- _Exercise requirements_
Look through the listing below and report every line that contains "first".

- _The data_
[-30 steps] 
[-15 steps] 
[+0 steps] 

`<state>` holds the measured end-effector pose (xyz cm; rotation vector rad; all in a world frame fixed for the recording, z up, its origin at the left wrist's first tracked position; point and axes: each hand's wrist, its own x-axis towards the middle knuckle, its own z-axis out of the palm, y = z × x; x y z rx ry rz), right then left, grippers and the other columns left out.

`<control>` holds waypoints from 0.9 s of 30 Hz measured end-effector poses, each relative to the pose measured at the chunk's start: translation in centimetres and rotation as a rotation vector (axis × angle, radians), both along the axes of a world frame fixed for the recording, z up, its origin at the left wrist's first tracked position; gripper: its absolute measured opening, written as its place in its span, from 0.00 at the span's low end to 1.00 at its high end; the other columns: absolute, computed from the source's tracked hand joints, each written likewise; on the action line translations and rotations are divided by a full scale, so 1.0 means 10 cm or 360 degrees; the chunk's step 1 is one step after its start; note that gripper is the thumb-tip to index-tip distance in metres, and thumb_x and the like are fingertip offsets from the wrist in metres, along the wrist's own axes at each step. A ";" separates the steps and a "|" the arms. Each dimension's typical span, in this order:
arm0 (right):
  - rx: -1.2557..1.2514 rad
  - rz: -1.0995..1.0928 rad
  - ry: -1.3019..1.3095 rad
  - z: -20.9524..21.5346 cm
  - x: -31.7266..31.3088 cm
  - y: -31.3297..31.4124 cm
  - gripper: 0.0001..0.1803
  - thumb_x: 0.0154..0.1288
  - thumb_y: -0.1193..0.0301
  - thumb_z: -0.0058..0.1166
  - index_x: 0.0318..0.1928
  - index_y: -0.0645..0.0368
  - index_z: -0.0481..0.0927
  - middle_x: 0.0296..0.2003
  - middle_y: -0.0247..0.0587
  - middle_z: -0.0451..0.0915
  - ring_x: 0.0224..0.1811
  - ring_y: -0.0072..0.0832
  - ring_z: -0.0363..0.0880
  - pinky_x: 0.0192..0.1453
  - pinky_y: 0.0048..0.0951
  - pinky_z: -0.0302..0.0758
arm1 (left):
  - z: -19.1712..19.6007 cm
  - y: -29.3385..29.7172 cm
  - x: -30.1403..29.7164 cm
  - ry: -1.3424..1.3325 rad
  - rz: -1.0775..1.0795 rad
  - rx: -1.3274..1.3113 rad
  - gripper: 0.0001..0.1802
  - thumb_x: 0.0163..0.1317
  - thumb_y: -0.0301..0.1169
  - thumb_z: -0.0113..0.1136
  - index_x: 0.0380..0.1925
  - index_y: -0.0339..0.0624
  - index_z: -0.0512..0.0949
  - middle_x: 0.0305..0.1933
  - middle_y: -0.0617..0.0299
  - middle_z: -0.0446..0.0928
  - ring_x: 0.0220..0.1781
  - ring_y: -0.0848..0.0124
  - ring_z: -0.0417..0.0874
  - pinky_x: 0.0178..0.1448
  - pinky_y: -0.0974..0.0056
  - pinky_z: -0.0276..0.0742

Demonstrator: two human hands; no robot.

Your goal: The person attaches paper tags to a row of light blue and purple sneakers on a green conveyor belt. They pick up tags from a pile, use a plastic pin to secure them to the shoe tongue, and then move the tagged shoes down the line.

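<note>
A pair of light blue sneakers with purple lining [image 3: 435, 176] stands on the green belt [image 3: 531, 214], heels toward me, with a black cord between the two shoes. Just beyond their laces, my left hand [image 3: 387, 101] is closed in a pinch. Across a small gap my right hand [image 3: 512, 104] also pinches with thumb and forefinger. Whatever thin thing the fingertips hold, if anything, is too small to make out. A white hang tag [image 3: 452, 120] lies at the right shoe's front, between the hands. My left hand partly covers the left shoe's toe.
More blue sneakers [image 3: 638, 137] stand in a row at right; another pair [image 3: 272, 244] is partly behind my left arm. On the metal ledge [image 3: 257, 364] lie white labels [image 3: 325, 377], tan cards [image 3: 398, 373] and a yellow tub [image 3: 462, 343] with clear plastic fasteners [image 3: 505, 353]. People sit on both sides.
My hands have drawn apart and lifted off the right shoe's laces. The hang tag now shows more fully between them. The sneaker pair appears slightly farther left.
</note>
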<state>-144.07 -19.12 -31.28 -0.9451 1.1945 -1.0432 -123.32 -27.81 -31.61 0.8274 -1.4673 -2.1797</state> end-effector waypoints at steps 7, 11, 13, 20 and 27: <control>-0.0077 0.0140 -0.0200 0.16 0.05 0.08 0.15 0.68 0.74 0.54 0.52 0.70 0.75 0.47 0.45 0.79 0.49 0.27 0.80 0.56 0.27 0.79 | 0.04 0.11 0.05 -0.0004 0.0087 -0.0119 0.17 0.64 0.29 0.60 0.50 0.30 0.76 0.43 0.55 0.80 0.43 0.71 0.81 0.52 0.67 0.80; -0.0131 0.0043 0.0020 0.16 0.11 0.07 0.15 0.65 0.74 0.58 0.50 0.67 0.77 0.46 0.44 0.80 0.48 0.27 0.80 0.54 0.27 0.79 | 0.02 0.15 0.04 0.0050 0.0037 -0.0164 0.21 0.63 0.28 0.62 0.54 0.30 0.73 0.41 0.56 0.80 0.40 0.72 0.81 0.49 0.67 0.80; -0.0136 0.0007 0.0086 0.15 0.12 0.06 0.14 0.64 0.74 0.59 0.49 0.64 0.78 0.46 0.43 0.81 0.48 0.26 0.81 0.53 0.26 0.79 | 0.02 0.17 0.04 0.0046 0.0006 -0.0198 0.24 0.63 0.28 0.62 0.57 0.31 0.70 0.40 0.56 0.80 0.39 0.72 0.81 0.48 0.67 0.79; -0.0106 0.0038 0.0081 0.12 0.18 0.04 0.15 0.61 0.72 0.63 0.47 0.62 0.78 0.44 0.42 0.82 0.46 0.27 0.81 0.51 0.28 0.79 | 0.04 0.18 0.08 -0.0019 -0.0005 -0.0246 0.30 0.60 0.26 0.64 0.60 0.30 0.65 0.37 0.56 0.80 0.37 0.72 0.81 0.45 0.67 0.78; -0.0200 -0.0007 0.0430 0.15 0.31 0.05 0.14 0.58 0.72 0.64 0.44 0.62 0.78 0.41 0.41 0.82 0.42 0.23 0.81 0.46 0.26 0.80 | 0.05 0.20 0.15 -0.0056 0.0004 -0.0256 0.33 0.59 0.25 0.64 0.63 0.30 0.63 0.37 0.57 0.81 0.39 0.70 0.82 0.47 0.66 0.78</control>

- _Solution_
`<state>` holds the measured end-effector pose (xyz cm; rotation vector rad; all in a world frame fixed for the recording, z up, its origin at the left wrist's first tracked position; point and axes: each hand's wrist, its own x-axis towards the middle knuckle, its own z-axis out of the palm, y = z × x; x y z rx ry rz), right then left, grippers and the other columns left out.
`<control>` holds waypoints from 0.9 s of 30 Hz measured end-effector poses, each relative to the pose measured at the chunk's start: translation in centimetres and rotation as a rotation vector (axis × angle, radians), both along the axes of a world frame fixed for the recording, z up, its origin at the left wrist's first tracked position; gripper: its absolute measured opening, written as its place in its span, from 0.00 at the span's low end to 1.00 at its high end; the other columns: absolute, computed from the source's tracked hand joints, each written likewise; on the action line translations and rotations are divided by a full scale, so 1.0 means 10 cm or 360 degrees; the chunk's step 1 is one step after its start; note that gripper is the thumb-tip to index-tip distance in metres, and thumb_x and the like are fingertip offsets from the wrist in metres, along the wrist's own axes at each step. A ";" separates the steps and a "|" the arms. Each dimension's typical span, in this order:

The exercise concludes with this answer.